The Apparent Advantage of Requested Advice
As noted in my results, students appeared to spend significantly more time
processing requested advice than they did intrusive advice. Although this
conclusion is based solely on analyses of post-coaching lag times, a measure
that suffers from many drawbacks as discussed in Experiment 1, the finding was
replicated with a larger sample size in Experiment 2. Therefore, it seems my
students were more receptive to advice when they asked for it themselves, even
if it was not provided when it became immediately applicable. However, it is
difficult to tease apart the issues of feedback timing and control in my
second experiment. Given the nature of on-demand coaching, in which feedback
delivery is by definition under the control of the user and may not occur at a
time when the feedback may first be helpful, the two aspects of feedback
timing (immediate vs. delayed) and feedback control (user-
vs. system-initiated) are inexorably linked in this study. The question
remains as to whether immediacy or locus of control is the more important
aspect of feedback with Belvedere.
When Was Advice Requested?
One exploratory question to ask of the data from participants in Condition DC
is when (i.e., under what circumstances) they requested advice from the
on-demand Coach.
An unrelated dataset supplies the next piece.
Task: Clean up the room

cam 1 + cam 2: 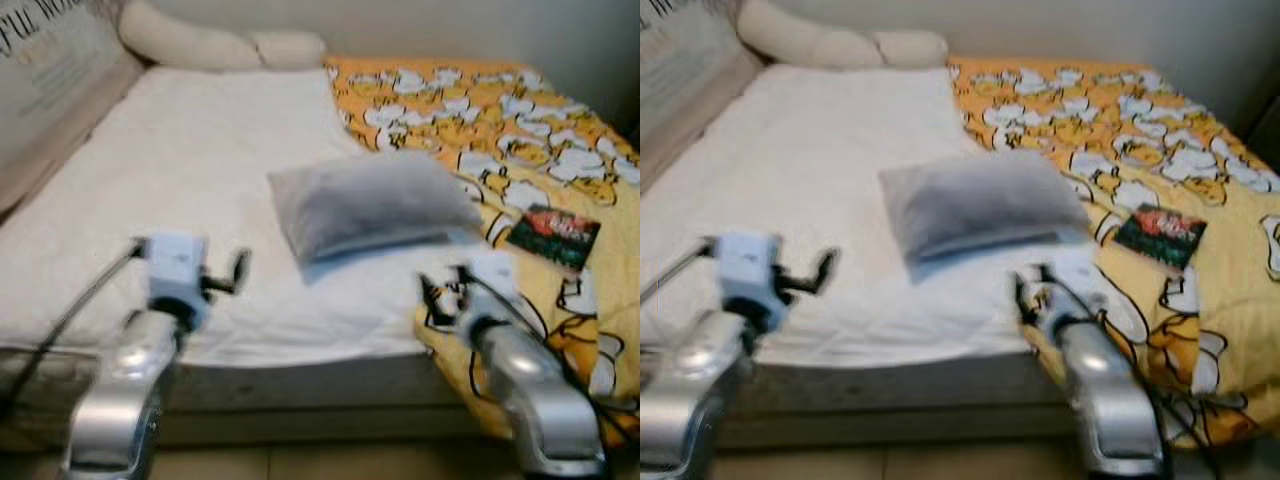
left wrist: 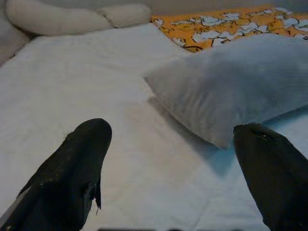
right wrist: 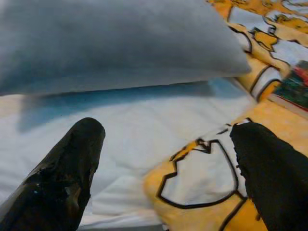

Although my introduction of a reminder prompt was meant to
increase their interactions with the Coach, it also made it difficult to
determine any patterns indicating when users felt they needed advice. Some
earlier speculative notions that student requests for advice might be
impasse-driven (e.g., VanLehn, 1988b) do not seem to apply because working
with Belvedere represents problem solving in the absence of correct answers
(D. Suthers, personal communication, May 23, 1998; A. Lesgold, personal
communications, October 23 & November 16, 1998, May 30, 2000). Not only are
there no true impasses in the sense of becoming blocked on the path toward a
correct answer, but also the ill-defined nature of the problem may make it
difficult for a user to even recognize an impasse in any other sense (e.g., a
knowledge deficit or a procedural stumbling block). Even if users in my
experiments did recognize any deficits in their problem-relevant knowledge,
the web database provided enough scaffolding for them to correct such deficits
without having to rely on coaching.
Of course, there was the possibility that DC students would simply request coaching only when reminded of its availability by the experimenter. Indeed, based on my definition of what constituted a prompted request for advice, more than half of all DC advice requests followed a reminder prompt. However, regardless of the criterion chosen for the timing of reminder prompts, I expected that students probably would not request advice after every reminder, and indeed they did not. Unfortunately, it is difficult to partial out the relative effects of reminder prompts and minimally intrusive light bulb blinks on DC student requests for coaching. That is, it is difficult to determine any emerging patterns from their advice requests beyond these coaching prompts.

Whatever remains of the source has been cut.